Yamagishi S, Nakamura K, Inoue H.
Department of Medicine, School of Medicine, Kurume University, 67 Asahi-machi,
Kurume 830-0011, Japan.
Reducing sugars can react non-enzymatically with amino groups of protein to
form Amadori products. These early glycation products undergo further complex
reaction such as rearrangement, dehydration, and condensation to become
irreversibly cross-linked, heterogeneous fluorescent derivatives, termed
advanced glycation end products (AGEs). The formation and accumulation of AGEs
in various tissues has been known to progress at an accelerated rate under
hyperglycemic conditions in diabetes. Recent understanding of this process has
revealed that AGEs have been implicated in the development of many of the
pathological sequelae of diabetes and aging, such as atherosclerosis and
diabetic microangiopathy. Furthermore, recently, AGE-their receptor (RAGE)

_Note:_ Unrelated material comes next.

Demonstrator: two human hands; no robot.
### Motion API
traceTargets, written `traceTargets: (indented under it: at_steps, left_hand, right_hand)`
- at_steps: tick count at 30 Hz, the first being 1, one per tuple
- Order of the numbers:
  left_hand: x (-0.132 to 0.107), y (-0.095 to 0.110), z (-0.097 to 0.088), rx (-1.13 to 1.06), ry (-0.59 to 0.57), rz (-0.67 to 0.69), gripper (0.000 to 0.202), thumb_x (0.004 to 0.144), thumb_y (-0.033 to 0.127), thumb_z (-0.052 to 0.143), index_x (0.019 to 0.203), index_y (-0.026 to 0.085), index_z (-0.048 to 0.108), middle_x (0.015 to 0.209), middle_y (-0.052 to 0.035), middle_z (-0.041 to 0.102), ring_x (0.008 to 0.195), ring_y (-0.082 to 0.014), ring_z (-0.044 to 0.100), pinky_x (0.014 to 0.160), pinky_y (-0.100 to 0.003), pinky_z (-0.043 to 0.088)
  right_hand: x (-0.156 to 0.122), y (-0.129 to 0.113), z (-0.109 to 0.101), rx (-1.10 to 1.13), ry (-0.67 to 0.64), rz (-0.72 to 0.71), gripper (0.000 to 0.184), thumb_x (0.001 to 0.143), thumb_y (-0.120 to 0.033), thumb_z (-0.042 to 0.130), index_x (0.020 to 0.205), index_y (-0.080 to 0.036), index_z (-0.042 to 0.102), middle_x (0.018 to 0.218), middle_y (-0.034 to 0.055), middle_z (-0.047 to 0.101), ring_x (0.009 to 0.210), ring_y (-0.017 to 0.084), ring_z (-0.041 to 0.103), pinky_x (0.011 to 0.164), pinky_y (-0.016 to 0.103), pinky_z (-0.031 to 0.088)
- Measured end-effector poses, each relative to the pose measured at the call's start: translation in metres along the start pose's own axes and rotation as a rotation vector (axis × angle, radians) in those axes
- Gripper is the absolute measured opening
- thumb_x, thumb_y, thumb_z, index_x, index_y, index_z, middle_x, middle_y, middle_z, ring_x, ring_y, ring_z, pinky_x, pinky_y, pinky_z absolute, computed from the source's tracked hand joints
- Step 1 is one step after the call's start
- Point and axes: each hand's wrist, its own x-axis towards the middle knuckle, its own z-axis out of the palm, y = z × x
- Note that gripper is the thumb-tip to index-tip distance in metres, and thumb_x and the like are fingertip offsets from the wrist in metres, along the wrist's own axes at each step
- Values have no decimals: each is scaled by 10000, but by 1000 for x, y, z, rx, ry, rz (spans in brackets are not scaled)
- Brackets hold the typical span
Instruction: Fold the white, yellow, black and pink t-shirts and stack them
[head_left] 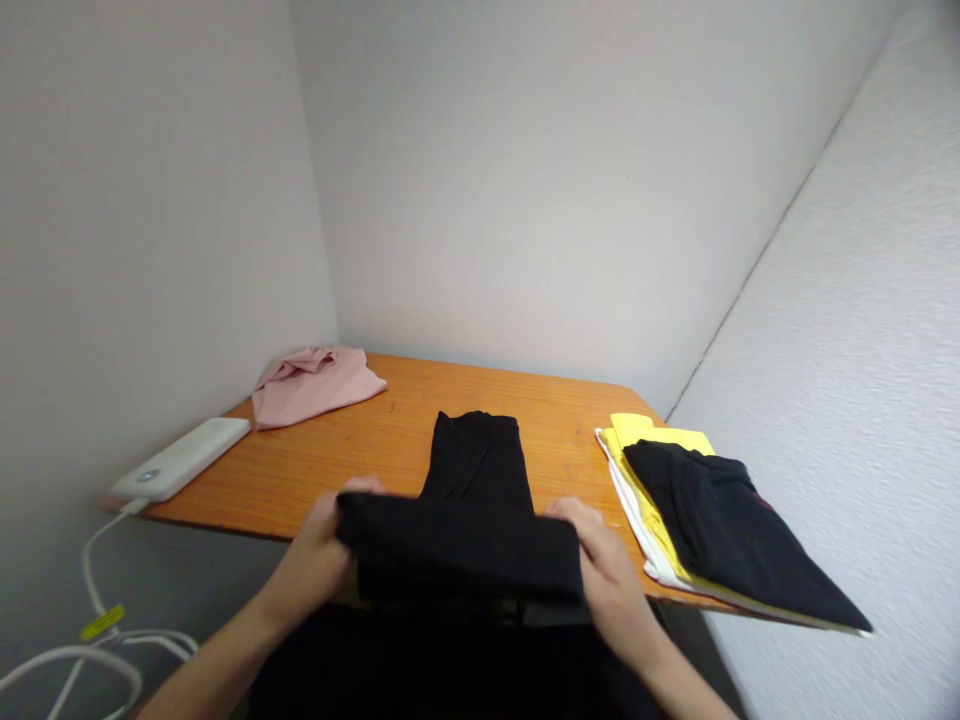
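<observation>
1. My left hand is grasping the left end of a black garment; some fingers are hiding behind the cloth.
2. My right hand is gripping the opposite end of the same near part, level with my left or slightly lower.
3. Between my hands, this part is stretching across as a wide band, slightly blurred, hanging at the near edge of the table.
4. Beyond my hands, the narrower far part is lying on the wooden top, pointing away from me.
5. Ahead of and left of my left hand, a pink cloth is lying crumpled near the wall.
6. Farther left of that hand, a white power bank is resting along the edge, its white cable drooping.
7. Just right of my right hand, a dark garment is lying over yellow cloth and white cloth.
</observation>
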Motion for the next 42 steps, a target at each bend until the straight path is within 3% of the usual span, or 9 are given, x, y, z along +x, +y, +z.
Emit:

interaction was also involved in neurodegenerative diseases, melanoma growth,
expansion and metastasis. These observations suggest that blockade of AGE
formation may be a novel promising target for therapeutic intervention in these
devastating AGE-related disorders. We have recently found that unicellular
green alga Chlorella inhibited the formation of AGEs in vitro. Since several
lines of evidence have shown anti-atherogenic effects of Chlorella on animal
models, we hypothesize here that the beneficial aspects of Chlorella on
atherosclerosis could be ascribed, at least in part, to its AGE inhibitory
property and that Chlorella may have therapeutic potentials in treatment of
patients with other AGE-related disorders such as diabetic microangiopathy and
Alzheimer's disease. In this paper, we would like to propose the possible ways
of testing our hypotheses. Does daily intake of Chlorella reduce the risk of
the incidence and progression of diabetic vascular complications including
atherosclerosis? Does Chlorella treatment prevent the development of
Alzheimer's disease and/or improve the cognitive impairment of patients with
this disorder? If the answers are yes, are plasma or tissue levels of AGE in
these patients actually suppressed by Chlorella treatment? And, does the extent
of the AGE reduction by Chlorella predict the beneficial effects of Chlorella
on these disorders? These prospective studies will provide further valuable
information whether blockade by Chlorella of the AGE formation could be
clinically relevant.
PMID: 15996828 [PubMed - as supplied by publisher]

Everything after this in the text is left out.